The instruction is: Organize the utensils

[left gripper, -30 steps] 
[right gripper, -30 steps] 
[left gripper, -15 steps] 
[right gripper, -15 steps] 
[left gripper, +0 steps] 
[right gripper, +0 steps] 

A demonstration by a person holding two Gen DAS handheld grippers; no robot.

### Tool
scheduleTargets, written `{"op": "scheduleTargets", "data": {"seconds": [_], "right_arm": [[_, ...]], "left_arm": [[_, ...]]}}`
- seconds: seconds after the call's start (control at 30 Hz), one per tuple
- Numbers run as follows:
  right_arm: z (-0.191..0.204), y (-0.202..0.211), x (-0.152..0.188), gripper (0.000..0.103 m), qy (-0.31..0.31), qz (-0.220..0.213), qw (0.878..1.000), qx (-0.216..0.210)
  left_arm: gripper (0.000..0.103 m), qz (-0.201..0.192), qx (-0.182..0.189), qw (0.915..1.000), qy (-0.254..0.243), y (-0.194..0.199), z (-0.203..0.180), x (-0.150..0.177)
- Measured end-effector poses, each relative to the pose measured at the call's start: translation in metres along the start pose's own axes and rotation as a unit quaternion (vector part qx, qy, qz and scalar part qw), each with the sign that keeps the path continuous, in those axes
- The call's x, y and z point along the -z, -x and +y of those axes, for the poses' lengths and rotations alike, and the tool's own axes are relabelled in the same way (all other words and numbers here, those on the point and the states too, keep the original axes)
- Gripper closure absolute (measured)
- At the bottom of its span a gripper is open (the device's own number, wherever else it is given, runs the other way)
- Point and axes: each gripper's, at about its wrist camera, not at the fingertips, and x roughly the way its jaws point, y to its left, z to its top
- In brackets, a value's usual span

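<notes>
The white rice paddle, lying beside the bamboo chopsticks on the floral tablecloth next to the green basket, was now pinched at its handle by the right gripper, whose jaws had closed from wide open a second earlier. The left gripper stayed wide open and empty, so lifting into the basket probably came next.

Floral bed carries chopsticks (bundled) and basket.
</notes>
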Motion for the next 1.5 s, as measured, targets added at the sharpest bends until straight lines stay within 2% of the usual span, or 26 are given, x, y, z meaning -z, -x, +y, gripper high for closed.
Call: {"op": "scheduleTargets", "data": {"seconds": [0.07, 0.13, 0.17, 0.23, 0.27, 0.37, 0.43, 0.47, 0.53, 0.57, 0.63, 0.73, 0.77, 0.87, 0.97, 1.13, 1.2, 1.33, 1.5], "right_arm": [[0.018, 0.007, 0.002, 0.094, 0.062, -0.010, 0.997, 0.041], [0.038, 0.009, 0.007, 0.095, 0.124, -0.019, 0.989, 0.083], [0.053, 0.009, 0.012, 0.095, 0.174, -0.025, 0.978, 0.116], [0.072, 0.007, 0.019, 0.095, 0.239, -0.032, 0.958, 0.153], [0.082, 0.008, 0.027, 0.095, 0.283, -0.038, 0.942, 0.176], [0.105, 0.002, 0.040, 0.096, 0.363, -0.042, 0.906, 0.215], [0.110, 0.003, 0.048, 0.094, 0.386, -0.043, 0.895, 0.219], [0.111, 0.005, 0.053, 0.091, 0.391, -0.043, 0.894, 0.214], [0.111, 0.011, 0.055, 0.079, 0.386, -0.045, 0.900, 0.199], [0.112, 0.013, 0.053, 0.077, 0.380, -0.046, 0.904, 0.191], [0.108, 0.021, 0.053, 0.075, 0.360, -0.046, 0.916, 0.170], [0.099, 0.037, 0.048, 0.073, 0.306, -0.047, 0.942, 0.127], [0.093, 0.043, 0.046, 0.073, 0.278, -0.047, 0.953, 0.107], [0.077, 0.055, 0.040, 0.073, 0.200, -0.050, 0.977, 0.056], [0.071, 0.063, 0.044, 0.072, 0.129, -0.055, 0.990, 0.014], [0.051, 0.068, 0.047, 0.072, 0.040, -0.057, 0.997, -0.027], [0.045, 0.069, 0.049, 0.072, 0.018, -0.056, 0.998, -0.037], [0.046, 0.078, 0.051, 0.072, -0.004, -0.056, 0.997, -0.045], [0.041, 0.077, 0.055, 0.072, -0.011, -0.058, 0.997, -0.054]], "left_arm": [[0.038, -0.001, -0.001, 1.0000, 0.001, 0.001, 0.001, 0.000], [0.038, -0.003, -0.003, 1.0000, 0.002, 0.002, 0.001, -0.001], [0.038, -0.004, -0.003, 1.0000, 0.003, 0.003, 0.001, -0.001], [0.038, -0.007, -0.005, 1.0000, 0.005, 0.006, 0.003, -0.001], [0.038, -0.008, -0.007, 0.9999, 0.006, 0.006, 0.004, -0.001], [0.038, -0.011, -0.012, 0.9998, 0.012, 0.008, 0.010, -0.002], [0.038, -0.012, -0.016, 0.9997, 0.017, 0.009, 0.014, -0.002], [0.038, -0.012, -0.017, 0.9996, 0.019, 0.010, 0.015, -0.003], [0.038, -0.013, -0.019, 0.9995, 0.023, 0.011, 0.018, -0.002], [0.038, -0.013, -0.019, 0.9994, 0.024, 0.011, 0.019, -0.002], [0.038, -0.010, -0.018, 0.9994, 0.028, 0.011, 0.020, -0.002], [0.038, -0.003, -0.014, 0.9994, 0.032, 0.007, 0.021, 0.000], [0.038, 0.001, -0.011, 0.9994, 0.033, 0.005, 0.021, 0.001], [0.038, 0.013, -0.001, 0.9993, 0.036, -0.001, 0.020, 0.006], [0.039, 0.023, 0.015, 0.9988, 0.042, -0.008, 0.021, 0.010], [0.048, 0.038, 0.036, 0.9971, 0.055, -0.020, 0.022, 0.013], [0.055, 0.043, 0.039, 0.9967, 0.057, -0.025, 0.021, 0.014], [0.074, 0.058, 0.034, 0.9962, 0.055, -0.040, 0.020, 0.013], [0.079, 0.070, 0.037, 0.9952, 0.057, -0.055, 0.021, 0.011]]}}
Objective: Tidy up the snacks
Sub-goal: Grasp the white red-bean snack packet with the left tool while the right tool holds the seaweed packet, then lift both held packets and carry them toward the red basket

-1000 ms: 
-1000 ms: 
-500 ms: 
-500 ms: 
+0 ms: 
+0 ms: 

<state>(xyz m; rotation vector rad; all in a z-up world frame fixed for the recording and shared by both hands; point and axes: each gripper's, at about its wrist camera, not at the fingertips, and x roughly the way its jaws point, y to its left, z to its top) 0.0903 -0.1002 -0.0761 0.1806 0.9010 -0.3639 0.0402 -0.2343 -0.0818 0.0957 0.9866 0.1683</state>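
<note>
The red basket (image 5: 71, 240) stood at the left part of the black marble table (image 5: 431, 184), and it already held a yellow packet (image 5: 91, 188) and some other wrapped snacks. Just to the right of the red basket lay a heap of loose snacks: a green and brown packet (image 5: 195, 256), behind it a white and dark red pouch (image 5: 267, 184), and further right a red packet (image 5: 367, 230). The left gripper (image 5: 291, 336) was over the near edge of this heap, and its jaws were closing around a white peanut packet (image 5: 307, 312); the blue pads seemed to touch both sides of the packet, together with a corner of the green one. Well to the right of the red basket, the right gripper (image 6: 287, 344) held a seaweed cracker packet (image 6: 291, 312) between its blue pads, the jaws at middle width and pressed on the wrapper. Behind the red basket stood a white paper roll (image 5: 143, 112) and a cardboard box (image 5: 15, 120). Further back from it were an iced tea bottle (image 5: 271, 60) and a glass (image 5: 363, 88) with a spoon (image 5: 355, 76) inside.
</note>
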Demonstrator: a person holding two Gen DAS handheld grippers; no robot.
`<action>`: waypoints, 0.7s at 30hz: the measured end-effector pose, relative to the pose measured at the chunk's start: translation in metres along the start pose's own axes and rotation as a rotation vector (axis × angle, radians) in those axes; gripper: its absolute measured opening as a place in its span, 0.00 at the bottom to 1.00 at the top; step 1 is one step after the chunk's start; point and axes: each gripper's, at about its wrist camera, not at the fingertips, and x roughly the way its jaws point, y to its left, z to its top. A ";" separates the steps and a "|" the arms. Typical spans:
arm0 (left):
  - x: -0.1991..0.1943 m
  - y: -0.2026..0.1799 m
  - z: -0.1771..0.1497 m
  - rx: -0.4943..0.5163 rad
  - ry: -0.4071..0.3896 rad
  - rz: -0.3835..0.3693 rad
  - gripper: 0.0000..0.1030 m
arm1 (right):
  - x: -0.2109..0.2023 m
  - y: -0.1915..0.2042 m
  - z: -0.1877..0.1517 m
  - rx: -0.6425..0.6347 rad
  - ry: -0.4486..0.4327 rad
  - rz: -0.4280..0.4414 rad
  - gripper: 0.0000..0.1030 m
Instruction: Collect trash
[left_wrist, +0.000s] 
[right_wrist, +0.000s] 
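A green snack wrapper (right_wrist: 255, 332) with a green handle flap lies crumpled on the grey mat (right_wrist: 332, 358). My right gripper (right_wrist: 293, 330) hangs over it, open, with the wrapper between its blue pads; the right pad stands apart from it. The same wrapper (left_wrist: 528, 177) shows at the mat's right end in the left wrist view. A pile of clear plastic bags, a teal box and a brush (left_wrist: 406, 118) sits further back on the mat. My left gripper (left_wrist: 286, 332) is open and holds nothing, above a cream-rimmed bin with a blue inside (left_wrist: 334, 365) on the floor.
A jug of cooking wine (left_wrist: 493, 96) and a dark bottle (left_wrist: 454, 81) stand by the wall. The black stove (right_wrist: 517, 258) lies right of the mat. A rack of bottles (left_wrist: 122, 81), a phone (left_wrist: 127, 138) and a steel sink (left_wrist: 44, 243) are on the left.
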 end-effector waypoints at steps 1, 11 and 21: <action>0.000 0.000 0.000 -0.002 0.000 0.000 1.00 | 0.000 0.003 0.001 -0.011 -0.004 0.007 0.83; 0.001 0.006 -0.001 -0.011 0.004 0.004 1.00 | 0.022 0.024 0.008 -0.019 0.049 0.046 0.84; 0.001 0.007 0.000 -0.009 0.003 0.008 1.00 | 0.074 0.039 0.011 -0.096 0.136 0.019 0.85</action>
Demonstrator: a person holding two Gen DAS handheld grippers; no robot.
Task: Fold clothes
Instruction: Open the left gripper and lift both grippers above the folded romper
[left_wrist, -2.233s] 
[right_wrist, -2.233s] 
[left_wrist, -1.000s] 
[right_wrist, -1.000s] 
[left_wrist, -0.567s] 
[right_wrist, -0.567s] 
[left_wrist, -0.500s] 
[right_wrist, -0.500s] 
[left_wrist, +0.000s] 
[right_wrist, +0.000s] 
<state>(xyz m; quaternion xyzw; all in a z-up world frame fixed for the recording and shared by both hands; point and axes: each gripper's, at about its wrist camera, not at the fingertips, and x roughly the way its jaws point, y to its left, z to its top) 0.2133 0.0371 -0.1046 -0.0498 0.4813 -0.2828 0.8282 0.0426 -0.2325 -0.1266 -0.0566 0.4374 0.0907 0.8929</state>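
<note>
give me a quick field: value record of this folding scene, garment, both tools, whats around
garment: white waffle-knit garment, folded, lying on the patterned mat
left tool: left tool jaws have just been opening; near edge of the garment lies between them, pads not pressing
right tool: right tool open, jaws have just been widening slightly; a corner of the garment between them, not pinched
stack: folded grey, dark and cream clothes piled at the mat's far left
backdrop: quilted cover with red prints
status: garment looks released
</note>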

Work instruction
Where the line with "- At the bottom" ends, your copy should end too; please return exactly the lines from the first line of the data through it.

Output for this task
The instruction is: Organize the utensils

[left gripper, -30 steps] 
[right gripper, -30 steps] 
[left gripper, -15 steps] 
[right gripper, -15 steps] 
[left gripper, +0 steps] 
[right gripper, +0 steps] 

A demonstration by a person holding two Gen DAS handheld grippers; no robot.

### Tool
scheduleTargets, written `{"op": "scheduleTargets", "data": {"seconds": [_], "right_arm": [[_, ...]], "left_arm": [[_, ...]]}}`
- seconds: seconds after the call's start (control at 30 Hz), one per tuple
- Numbers run as follows:
  right_arm: z (-0.191..0.204), y (-0.202..0.211), x (-0.152..0.188), gripper (0.000..0.103 m), qy (-0.31..0.31), qz (-0.220..0.213), qw (0.878..1.000), qx (-0.216..0.210)
  left_arm: gripper (0.000..0.103 m), qz (-0.201..0.192), qx (-0.182..0.189), qw (0.915..1.000), qy (-0.254..0.243), y (-0.194..0.199), z (-0.203..0.180), x (-0.150..0.177)
- Measured end-effector poses, each relative to the pose measured at the call's start: translation in metres along the start pose's own axes and rotation as a unit quaternion (vector part qx, qy, qz and scalar part qw), each with the sign that keeps the path continuous, in those axes
- The call's x, y and z point along the -z, -x and +y of those axes, for the poses' lengths and rotations alike, and the tool's own axes are relabelled in the same way (all other words and numbers here, those on the point and the states too, keep the original axes)
- Gripper closure absolute (measured)
- At the bottom of its span a gripper is open (the device's own number, wherever else it is given, runs the other way)

There is nothing further in this answer.